Angela Walker – December 2016
* Editor’s Note – Angela Walker is a partner at MDW Law, whose practice includes providing legal services and advice for Nova Scotia families who grow their families by adoption. In this two part series, she shares her own adoption journey. (View Part 1)
When Personal and Professional Worlds Intersect – A Lawyer’s Journey in International Adoption: Part 2
And so, after September 8, 2014 when our dossier left for South Africa, the waiting game began. I was told that this was the most difficult part of the process and it absolutely was.
Luckily, I had the opportunity to travel to Toronto in late September 2016 to meet the social worker, Robyn Shepstone, who works on the ground in South Africa to place children adopted internationally to Canada.

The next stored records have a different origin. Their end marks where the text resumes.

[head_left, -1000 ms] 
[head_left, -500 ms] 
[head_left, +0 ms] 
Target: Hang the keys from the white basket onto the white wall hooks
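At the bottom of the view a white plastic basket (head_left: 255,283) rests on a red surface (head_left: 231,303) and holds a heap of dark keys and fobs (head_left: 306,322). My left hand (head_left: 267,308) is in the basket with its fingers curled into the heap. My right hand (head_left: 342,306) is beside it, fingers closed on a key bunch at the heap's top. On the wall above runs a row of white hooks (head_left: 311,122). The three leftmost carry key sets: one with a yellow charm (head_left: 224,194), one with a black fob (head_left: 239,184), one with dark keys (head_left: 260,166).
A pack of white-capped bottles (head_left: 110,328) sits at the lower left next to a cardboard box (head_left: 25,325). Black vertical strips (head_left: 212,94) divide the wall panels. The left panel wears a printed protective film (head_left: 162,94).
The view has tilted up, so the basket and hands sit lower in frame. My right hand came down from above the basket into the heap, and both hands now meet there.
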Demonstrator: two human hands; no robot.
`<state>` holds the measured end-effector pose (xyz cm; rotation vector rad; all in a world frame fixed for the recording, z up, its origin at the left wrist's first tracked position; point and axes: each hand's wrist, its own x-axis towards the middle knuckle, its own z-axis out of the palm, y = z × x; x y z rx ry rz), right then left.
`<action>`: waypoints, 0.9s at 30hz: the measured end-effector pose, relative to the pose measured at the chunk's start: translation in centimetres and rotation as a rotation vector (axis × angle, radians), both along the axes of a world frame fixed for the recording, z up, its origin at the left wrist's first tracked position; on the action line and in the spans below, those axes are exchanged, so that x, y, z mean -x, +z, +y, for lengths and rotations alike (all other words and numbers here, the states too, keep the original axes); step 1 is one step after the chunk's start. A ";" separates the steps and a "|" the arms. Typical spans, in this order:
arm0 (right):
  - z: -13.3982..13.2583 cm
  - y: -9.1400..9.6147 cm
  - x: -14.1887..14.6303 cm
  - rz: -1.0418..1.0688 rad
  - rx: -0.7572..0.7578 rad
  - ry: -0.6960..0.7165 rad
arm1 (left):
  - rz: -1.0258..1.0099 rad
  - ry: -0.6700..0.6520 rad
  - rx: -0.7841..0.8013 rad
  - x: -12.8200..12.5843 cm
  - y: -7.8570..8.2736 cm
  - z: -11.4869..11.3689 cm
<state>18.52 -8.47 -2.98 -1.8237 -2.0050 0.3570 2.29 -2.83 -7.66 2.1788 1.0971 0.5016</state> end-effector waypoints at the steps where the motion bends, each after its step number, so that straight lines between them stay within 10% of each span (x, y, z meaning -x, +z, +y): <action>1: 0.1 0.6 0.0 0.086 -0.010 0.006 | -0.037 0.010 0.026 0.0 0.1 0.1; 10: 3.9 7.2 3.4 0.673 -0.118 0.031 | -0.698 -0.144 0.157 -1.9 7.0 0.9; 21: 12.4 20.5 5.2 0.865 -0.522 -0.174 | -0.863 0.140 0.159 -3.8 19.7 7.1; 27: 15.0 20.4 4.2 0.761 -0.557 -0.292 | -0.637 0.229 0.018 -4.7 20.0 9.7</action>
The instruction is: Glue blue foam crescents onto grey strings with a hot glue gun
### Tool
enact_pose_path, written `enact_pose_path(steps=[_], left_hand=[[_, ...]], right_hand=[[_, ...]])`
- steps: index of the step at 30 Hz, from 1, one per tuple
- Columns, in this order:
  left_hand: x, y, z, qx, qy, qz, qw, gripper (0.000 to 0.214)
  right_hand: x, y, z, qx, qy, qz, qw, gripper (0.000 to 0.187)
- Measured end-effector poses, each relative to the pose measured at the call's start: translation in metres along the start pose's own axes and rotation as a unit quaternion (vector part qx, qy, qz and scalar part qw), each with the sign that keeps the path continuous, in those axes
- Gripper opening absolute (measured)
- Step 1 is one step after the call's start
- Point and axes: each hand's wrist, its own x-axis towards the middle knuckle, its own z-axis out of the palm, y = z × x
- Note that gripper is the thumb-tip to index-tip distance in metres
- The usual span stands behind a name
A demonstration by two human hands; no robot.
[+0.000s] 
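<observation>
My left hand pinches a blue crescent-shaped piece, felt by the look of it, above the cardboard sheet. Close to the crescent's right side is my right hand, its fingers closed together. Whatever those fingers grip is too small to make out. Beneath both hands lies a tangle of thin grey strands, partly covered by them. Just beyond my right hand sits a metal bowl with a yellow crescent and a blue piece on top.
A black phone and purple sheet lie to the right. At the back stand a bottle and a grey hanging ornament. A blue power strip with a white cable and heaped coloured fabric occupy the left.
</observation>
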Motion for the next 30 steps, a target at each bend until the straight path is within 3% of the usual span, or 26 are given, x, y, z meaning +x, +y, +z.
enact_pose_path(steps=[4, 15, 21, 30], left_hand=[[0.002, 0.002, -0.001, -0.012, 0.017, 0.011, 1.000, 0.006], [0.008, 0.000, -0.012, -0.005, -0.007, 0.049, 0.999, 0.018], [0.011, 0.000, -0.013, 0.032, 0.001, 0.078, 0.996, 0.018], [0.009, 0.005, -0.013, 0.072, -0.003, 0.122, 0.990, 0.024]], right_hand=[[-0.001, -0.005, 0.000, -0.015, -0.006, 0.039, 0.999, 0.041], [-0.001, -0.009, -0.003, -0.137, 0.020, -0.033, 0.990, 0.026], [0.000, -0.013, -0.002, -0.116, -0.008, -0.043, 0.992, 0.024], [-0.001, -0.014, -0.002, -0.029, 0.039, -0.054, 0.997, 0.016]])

The program in South Africa is a matching program. What this means is that a child is placed with the family that best meets the child’s needs/personality. Children are not placed based on date of application by families but rather with the best family for the child. Robyn is the person who makes this matching decision.
I spent a day in Toronto listening to Robyn’s stories and wisdom. I had the chance to meet with her one-on-one so that she could get a sense of who I was, as a potential adoptive mom. I returned to Nova Scotia filled with excitement, anticipation and hope.
And then we waited. And I shopped…for things that could be used by a child regardless of his or her age. We did not know if our child would be one year old or four years old, which made planning almost impossible. We had no idea how long we would have to wait for a referral. We had no idea when we might expect a call. We were paper pregnant with no known delivery date.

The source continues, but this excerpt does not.